> _What the exercise asks_:
Pictures are to be left out, and only the lines from the one containing "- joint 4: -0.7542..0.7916" through the last line of the data are to be returned exactly.

---------- Task input

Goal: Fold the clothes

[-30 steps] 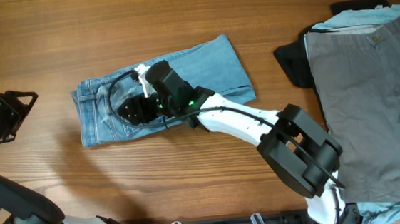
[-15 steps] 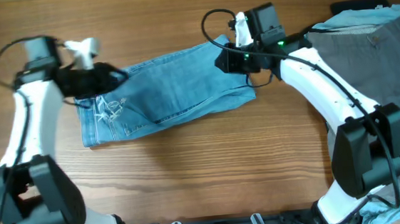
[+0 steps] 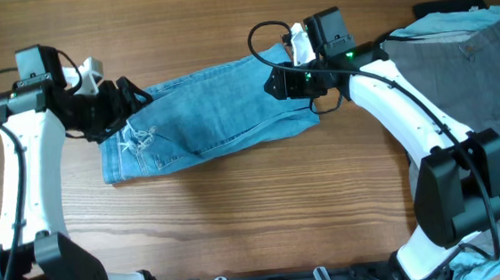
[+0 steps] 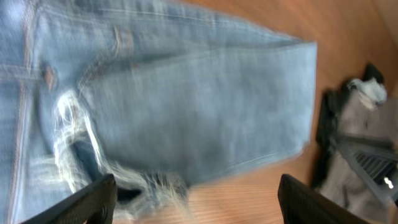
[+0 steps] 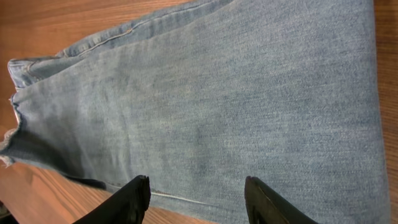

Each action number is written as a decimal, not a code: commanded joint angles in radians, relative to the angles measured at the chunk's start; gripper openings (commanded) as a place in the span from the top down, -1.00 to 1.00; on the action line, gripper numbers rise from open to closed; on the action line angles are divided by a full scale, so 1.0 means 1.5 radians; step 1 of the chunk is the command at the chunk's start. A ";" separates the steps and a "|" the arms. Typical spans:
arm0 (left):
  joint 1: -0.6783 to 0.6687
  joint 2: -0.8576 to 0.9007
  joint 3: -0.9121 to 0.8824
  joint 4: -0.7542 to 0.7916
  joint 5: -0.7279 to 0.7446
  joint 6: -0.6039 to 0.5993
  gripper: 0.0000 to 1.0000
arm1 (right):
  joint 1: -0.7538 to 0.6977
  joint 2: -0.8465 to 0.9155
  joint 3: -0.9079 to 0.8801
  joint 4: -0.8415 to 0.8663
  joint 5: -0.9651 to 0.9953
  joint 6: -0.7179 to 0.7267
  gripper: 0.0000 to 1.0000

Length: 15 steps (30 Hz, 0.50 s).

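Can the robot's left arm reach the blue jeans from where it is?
Probably yes. The left gripper hangs open just above the ripped end of the jeans, and nothing sits between its fingers and the denim.

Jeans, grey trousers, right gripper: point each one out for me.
jeans (image 3: 216, 107), overhead view, middle of the blue denim.
grey trousers (image 3: 473, 131), overhead view, middle of the flat grey cloth.
right gripper (image 5: 196, 186), right wrist view, midway between its two spread fingertips, over the denim's edge.
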 commanded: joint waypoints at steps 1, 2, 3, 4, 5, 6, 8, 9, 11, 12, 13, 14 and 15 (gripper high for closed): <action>0.001 -0.002 -0.002 -0.071 0.026 -0.039 -0.57 | 0.003 -0.011 0.001 -0.003 0.019 -0.013 -0.08; 0.001 0.000 -0.024 -0.062 0.026 -0.077 -0.62 | 0.003 -0.011 0.001 -0.004 0.019 -0.013 -0.09; 0.001 0.000 -0.041 -0.050 0.026 -0.094 -0.68 | 0.003 -0.011 0.001 -0.005 0.019 -0.013 -0.09; 0.001 0.000 -0.065 -0.035 0.026 -0.120 -0.78 | 0.003 -0.011 0.001 -0.007 0.018 -0.013 -0.09; 0.001 0.000 -0.096 -0.009 0.026 -0.144 -0.88 | 0.003 -0.011 0.001 -0.011 0.021 -0.013 -0.09; 0.001 0.000 -0.119 0.015 0.026 -0.163 -0.94 | 0.003 -0.011 0.001 -0.015 0.026 -0.013 -0.09; 0.001 0.000 -0.162 0.084 0.026 -0.230 -1.00 | 0.003 -0.011 0.001 -0.018 0.028 -0.013 -0.09; 0.001 0.001 -0.173 0.101 0.026 -0.252 -1.00 | 0.003 -0.011 0.001 -0.017 0.030 -0.013 -0.09; 0.001 0.000 -0.196 0.115 0.028 -0.282 -0.90 | 0.003 -0.011 0.001 -0.019 0.031 -0.013 -0.09; 0.001 0.001 -0.198 0.116 0.022 -0.282 -0.86 | 0.003 -0.011 0.001 -0.018 0.031 -0.013 -0.09; 0.001 0.001 -0.198 0.120 0.005 -0.281 -0.73 | 0.003 -0.011 0.001 -0.018 0.031 -0.013 -0.08; 0.001 0.001 -0.199 0.119 -0.020 -0.281 -0.57 | 0.003 -0.011 0.001 -0.018 0.031 -0.013 -0.09; 0.001 0.001 -0.202 0.114 -0.024 -0.279 -0.42 | 0.003 -0.011 0.001 -0.019 0.031 -0.013 -0.09</action>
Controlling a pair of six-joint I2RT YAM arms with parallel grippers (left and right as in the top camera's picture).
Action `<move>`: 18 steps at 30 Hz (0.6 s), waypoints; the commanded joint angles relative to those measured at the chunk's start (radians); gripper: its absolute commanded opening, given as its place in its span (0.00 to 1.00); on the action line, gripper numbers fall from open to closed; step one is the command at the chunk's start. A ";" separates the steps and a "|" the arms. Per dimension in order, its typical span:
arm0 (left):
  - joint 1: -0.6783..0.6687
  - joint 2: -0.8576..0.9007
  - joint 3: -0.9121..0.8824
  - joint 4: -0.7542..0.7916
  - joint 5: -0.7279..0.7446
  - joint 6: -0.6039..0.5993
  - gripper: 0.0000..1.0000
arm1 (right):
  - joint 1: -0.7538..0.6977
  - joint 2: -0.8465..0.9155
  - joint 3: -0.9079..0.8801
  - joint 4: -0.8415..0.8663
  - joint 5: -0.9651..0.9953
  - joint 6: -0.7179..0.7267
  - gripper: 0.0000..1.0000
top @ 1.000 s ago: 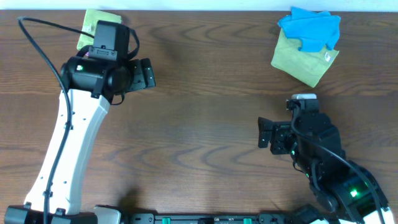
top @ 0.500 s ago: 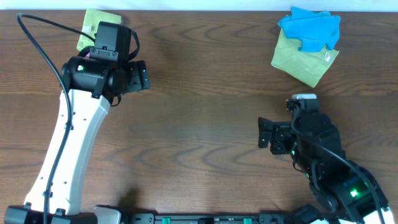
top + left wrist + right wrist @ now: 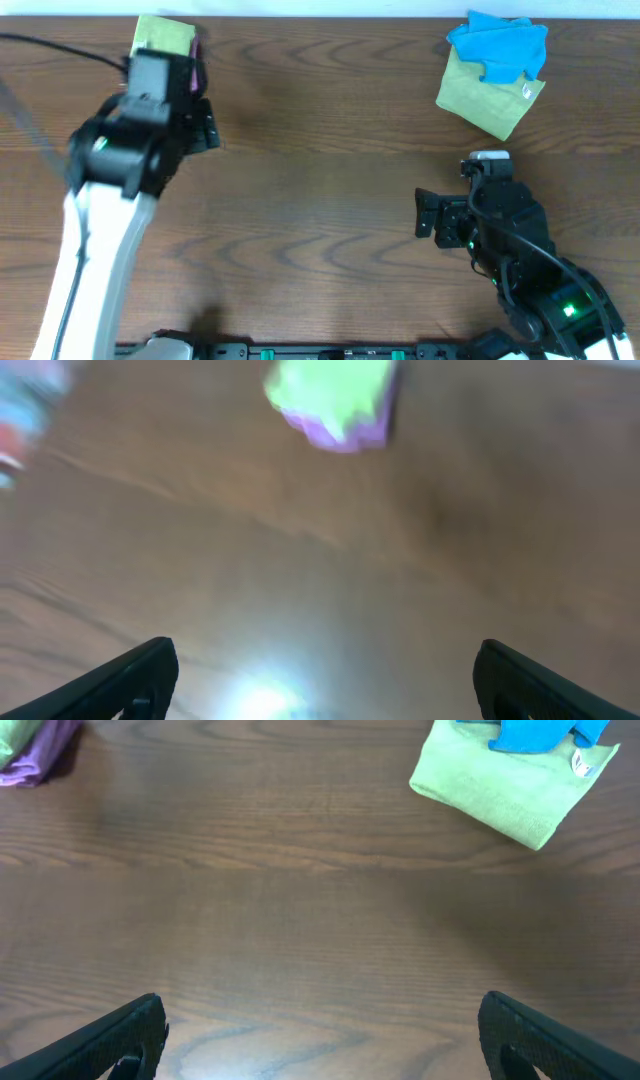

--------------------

> _Exercise response_:
  - joint 4: -0.7542..0.7916
  - joint 5: -0.7279..0.7446
  - joint 6: -0.6039..0.5993
  - gripper: 0.0000..1.0000
arm1 (right):
  - joint 1: -0.7538..0.6977
  - joint 2: -0.8465..0.9155
  - joint 3: -0.9079..0.8801
  - joint 4: -0.8415..0.8663
  - joint 5: -0.9651..0.9953
  - joint 6: -0.7179..0.7267
  - gripper: 0.0000..1.0000
top @ 1.000 s ago: 
top @ 0.500 s ago: 
top + left wrist + right wrist @ now: 

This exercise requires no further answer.